** PROBLEM TO SOLVE **
Determine the count of lines containing "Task" in the entries below and return only that figure.

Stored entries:
------------------------------------------------------------
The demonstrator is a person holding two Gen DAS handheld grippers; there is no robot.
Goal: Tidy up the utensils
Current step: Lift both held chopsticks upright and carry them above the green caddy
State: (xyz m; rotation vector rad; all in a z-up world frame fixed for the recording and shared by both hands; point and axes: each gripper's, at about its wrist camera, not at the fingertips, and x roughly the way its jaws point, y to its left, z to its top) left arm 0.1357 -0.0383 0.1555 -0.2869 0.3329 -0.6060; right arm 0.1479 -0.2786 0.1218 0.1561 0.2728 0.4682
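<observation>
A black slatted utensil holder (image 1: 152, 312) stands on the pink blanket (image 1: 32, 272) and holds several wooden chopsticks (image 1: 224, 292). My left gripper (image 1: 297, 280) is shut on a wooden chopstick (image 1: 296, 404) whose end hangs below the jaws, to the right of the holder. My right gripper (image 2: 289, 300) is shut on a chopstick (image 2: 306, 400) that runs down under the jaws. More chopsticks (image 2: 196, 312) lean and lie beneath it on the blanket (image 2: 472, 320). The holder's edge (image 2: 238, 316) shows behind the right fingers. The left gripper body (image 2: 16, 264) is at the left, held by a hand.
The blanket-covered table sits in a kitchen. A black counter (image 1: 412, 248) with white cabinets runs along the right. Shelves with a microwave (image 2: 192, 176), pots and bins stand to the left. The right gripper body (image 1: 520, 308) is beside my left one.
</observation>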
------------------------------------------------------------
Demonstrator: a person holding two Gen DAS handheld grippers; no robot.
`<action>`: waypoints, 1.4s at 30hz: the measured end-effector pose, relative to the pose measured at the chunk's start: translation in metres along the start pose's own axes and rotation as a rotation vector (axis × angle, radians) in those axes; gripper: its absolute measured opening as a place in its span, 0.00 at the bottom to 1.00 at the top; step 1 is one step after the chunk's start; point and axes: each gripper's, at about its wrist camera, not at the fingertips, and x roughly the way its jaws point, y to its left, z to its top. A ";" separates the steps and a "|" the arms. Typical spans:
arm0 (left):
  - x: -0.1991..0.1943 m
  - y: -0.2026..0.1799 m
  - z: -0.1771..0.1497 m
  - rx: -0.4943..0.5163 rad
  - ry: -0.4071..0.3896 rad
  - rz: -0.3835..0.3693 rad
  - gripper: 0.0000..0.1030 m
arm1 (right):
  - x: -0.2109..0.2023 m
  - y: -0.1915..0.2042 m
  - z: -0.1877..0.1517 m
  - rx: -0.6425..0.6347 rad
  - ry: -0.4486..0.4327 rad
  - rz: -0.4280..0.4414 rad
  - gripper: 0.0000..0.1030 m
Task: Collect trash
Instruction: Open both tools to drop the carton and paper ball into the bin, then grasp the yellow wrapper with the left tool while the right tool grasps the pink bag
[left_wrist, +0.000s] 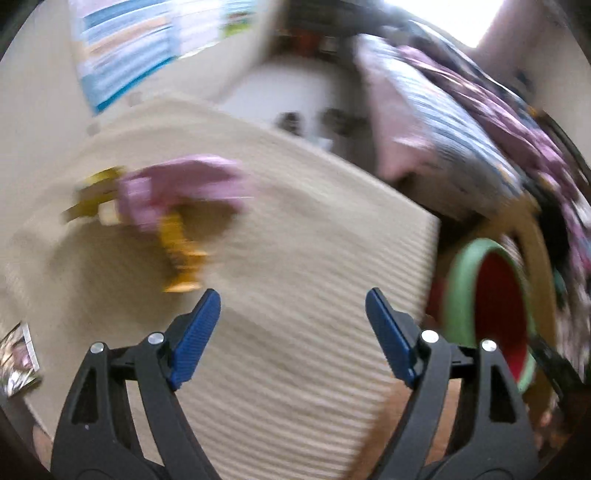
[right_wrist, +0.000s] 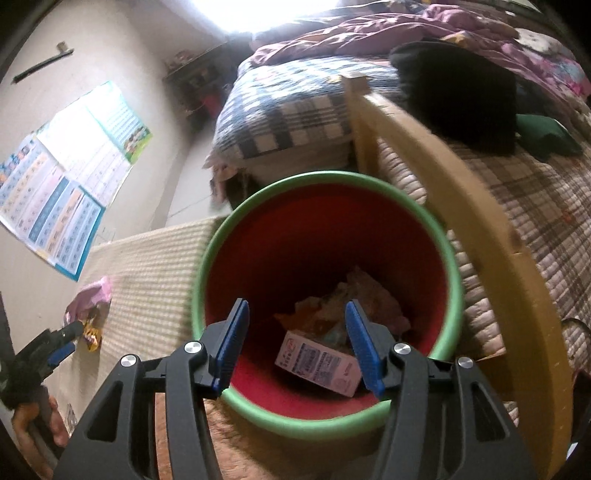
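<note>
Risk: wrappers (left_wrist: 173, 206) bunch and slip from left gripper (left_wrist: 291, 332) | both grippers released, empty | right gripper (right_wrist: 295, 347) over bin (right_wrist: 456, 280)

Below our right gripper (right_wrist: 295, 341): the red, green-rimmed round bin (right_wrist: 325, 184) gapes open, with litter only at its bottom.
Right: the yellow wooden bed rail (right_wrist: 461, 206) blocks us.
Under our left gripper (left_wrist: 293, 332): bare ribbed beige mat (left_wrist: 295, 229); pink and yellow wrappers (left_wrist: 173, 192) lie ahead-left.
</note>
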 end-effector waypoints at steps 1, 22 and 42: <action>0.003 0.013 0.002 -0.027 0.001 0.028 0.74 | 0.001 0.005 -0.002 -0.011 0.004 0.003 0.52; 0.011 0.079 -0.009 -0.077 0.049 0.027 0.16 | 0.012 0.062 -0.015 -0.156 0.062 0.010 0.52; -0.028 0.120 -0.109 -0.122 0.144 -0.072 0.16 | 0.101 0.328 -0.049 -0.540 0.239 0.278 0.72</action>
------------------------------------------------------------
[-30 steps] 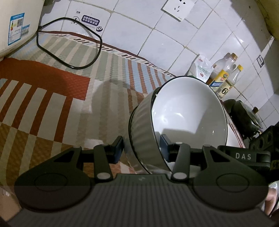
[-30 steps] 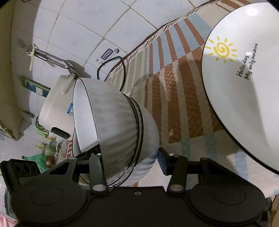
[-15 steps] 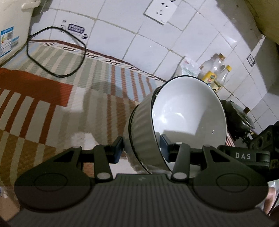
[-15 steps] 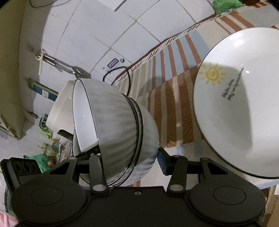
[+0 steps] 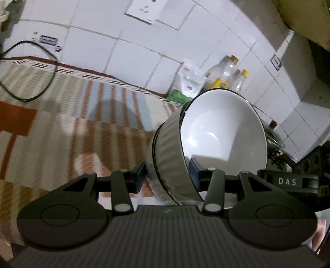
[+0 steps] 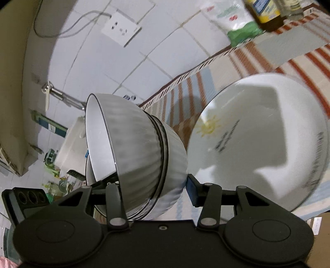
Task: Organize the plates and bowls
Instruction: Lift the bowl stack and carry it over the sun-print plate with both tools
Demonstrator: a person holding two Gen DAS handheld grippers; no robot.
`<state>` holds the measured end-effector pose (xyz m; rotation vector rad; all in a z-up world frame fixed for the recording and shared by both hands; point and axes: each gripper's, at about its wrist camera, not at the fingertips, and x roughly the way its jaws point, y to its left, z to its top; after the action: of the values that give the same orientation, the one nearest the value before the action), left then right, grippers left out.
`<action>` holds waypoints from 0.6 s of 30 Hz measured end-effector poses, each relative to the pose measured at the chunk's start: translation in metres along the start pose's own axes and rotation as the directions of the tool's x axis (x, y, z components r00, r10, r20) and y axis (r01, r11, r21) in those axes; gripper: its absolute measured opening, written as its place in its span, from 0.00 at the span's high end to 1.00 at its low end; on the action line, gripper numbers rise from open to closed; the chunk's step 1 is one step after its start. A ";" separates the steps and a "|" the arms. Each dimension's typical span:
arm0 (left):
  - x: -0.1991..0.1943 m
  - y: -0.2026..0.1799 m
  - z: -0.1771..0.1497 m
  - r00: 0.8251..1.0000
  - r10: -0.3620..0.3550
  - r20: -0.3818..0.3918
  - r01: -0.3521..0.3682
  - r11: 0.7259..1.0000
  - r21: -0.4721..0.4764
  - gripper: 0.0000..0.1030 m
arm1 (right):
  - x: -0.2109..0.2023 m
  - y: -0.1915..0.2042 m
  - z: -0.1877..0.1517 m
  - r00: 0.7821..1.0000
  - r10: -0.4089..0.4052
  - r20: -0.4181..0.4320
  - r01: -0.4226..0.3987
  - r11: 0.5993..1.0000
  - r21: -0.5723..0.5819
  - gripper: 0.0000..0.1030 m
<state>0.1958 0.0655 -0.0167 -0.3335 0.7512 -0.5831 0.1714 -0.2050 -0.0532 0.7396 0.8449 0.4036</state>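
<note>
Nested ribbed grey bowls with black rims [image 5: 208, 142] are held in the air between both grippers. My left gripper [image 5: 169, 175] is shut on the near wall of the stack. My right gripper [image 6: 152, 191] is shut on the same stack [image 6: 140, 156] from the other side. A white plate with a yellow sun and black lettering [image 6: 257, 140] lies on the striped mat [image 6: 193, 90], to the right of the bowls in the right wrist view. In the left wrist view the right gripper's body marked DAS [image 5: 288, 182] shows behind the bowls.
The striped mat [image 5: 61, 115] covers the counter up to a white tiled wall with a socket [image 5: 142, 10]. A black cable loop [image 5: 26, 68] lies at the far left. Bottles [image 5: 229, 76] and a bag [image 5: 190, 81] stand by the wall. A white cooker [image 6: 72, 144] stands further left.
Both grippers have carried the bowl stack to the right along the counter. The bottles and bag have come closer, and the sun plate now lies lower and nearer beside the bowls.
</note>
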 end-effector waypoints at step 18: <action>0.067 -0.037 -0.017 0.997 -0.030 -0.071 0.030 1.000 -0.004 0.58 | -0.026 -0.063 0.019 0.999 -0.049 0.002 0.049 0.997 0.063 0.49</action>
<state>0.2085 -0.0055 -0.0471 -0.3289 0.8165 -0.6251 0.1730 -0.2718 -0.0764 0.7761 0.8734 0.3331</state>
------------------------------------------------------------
** EXERCISE RESULT **
2